That's exactly why I'm in band, because I'm an outcast and I enjoy music more than people.

After band I had all of my other classes and then I have lunch, so I walked to lunch with Charlie and Alex this time instead of C.J.

"Is the test hard?" Alex asked me as we sat down in our original spot in the cafeteria.

"Not really, but I studied." I said.

"Okay, then I'm good." She said and sighed with relief. She's like me when it comes to tests. We suck at taking them.

After we got settled in I noticed C.J walking into the cafeteria, he's four minutes late. He's never late.

He looked at me, but then went and sat with all of the football players and cheerleaders. See, I was right. Girls like me don't end up with guys like that. Let alone be friends with them.

He wrapped his arm around the caption of the cheerleading squad, Alexis. She hates on anyone who isn't 'pretty' or most of all 'popular.'

But my question is, what is the definition of pretty? Because my definition is way different from hers, or the actual definition it's self.

My definition of pretty is someone with a kind heart, not the outside looks, but the inside looks. How someone acts and reacts. How someone treats other people. If you treat someone with respect and you're kind and nice to them then you're already pretty in my eyes. But if you are mean and basically, a bully. Then I see you as an ugly person, just because of how you treat other people around you.

It's not fair to be treated like that. That's exactly what Alexis does, she makes other people feel bad just to make herself feel good or pretty, and to me that isn't what you do to make yourself feel good.

"Jenna?" Charlie said, waving her hands in my face, snapping me out of my thoughts.

"Yeah?" I asked.

"You've been staring at C.J and his 'crew' for over five minutes." She said.

"Oh, whoops." I said and then got up to get food. It was pizza, pizza before mashed potato Tuesday. What a tragedy.

I, soon sat back down at my lunch table and started eating my grease filled pizza. I swear school lunch is so unhealthy for you, but I still eat it and love it.

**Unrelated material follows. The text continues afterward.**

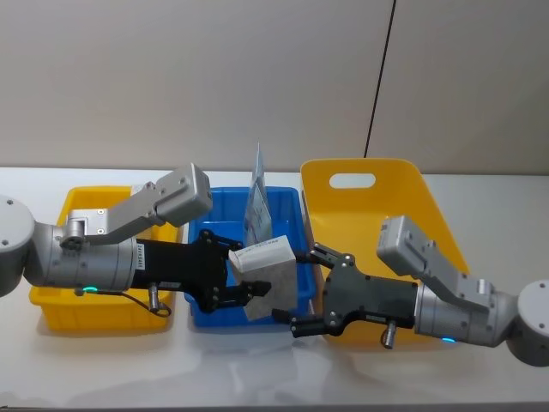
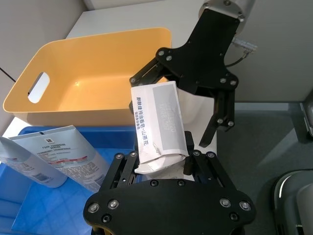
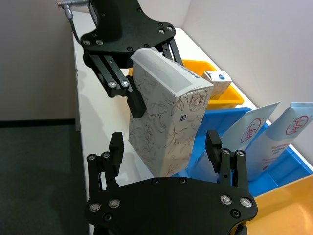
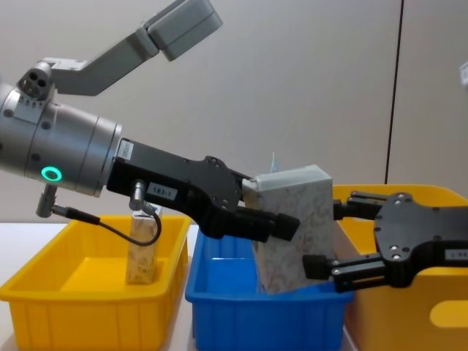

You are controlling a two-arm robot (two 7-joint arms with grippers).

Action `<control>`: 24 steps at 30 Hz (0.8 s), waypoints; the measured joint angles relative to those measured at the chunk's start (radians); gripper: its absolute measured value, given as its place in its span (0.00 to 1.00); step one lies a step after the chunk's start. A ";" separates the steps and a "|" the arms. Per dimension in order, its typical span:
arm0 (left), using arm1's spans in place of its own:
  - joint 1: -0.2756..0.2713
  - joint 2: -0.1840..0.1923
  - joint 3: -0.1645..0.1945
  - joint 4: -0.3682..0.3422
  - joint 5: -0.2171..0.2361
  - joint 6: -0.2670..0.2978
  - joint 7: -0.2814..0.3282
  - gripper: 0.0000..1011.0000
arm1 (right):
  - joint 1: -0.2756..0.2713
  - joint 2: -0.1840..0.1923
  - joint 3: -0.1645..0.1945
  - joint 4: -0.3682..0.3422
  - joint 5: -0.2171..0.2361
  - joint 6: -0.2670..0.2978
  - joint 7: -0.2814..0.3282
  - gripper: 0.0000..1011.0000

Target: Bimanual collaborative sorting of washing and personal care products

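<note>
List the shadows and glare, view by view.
Head view: soft shadows on the table under the left gripper, holding the carton over the blue bin, and the open right gripper beside it. Left wrist view: sheen inside the handled yellow bin. Right wrist view: even light, no glare on the carton. Chest view: a green ring glows on the left arm.

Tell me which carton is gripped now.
The carton in the left gripper over the blue bin, right gripper open around it; the other carton stands in the left yellow bin.
</note>
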 joint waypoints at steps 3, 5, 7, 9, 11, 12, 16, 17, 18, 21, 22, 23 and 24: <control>0.000 0.000 0.000 0.000 0.000 0.000 0.000 0.39 | 0.013 -0.007 -0.007 0.017 -0.005 -0.003 0.005 0.99; 0.000 0.000 0.000 0.000 0.000 0.000 0.000 0.39 | 0.028 -0.015 -0.015 0.036 -0.008 -0.006 0.009 0.99; 0.000 0.000 0.000 0.000 0.000 0.000 0.000 0.39 | 0.042 -0.021 -0.021 0.052 -0.011 -0.008 0.014 0.99; 0.000 0.000 0.000 0.000 0.000 0.000 0.000 0.39 | 0.052 -0.025 -0.026 0.062 -0.013 -0.010 0.017 0.99; 0.000 0.000 0.000 0.000 0.000 0.000 0.000 0.39 | 0.064 -0.032 -0.032 0.078 -0.014 -0.012 0.023 0.99; 0.000 0.000 0.000 0.000 0.000 0.000 0.000 0.39 | 0.068 -0.033 -0.034 0.083 -0.015 -0.013 0.025 0.99; 0.000 0.000 0.000 0.000 0.000 0.000 0.000 0.39 | 0.090 -0.042 -0.046 0.106 -0.016 -0.014 0.039 0.99; 0.000 0.000 0.000 0.000 0.000 0.000 0.000 0.39 | 0.095 -0.044 -0.049 0.110 -0.016 -0.014 0.041 0.99; 0.000 0.000 0.000 0.000 0.000 0.000 0.000 0.39 | 0.098 -0.045 -0.051 0.114 -0.016 -0.014 0.043 0.99; 0.000 0.000 0.000 0.000 0.000 0.000 0.000 0.39 | 0.110 -0.049 -0.058 0.125 -0.016 -0.012 0.054 0.99; 0.000 0.000 0.000 0.000 0.000 0.000 0.000 0.39 | 0.114 -0.051 -0.062 0.129 -0.015 -0.010 0.059 0.99; 0.000 0.000 0.000 0.000 0.000 0.000 0.000 0.39 | 0.118 -0.051 -0.064 0.132 -0.015 -0.009 0.062 0.99; 0.000 0.000 0.000 0.000 0.000 0.000 0.000 0.39 | 0.120 -0.052 -0.066 0.134 -0.014 -0.008 0.065 0.99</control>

"Do you want to come over Friday and hang out?" I asked Charlie and Alex.

"Sure." They both said and I smiled.

"Sweet." I said and continued eating my lunch in peace, while Charlie and Alex talked. Sometimes I feel like a third wheel, but it's alright because I love keeping to myself sometimes.

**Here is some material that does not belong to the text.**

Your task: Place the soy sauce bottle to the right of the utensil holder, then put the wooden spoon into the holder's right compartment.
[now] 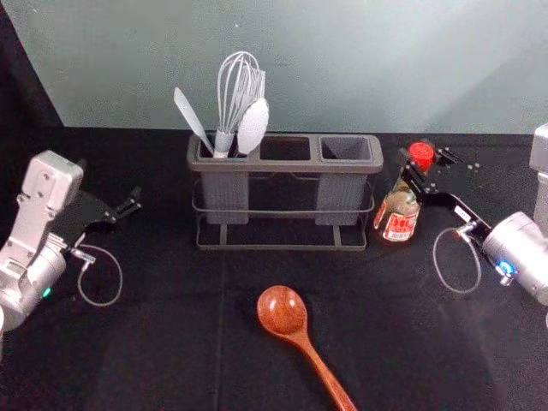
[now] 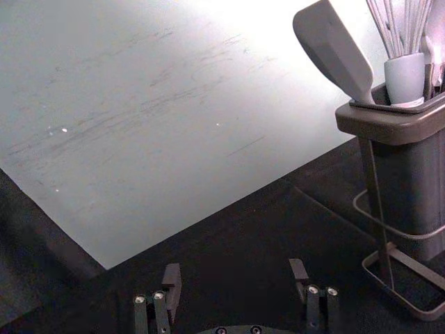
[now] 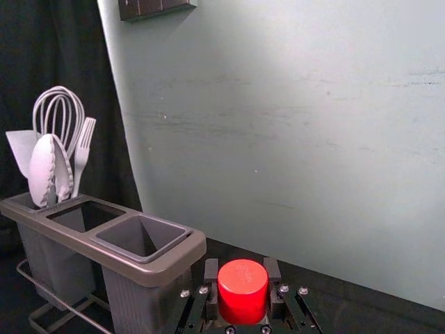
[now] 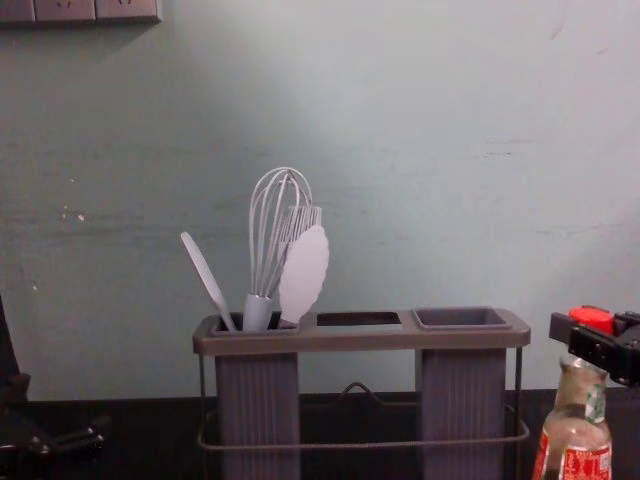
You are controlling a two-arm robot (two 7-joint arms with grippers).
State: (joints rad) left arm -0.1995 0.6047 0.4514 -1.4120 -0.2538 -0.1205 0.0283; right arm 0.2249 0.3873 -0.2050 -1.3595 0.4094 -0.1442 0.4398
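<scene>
My right claw point(image 3: 242, 268) pinches soy sauce bottle point(image 1: 400, 217) by red cap point(image 3: 242, 287), just right of utensil holder point(image 1: 286, 165), likely for upright set-down. Left claw point(image 2: 234, 275) spread, idle at left. Wooden spoon point(image 1: 282, 310) lies near; right compartment point(image 1: 345, 149) empty, ready for it.

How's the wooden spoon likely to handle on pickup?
The wooden spoon is probably stiff and fairly light, being slim wood. Held by the narrow handle, it may dip toward its wider bowl. The bowl's shiny highlights suggest a smooth finish, so it could twist in the grip.
</scene>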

After my last two classes of the day we finally went home and C.J walked with me and I was surprised.

"Hey, I'm sorry about lunch. The guys wanted me to sit with them today." He said smiling.

"It's fine, I don't need to know everything. I'm not your girlfriend or anything, so why should I care?" I said and I swore he mumbled something.

"What?" I asked, not sure of what he said.

"How was lunch?" He asked and I told him how it went. I mean it went so that's a start, but it was just like any other day, except I had no one to talk to, but it's fine.

"How was your lunch?" I asked him, not really caring, just asking to be polite, even though a tiny bit of me wanted to know how it went.

"It was good. It was a little hectic, I didn't have you to talk to, but that's alright. I just talked to Alexis, even though I kind of hate her guts." He said and that made me laugh. We both dislike the same person.

I don't say 'hate' because it's a very strong word, just like 'love' is a very strong word as well. Even though people throw those two words around like paper. Those two words have always had an impact on me. I never say the word hate, I say dislike. I never use the word love, unless I truly mean it, and I mean truly. From the bottom of my icy cold heart.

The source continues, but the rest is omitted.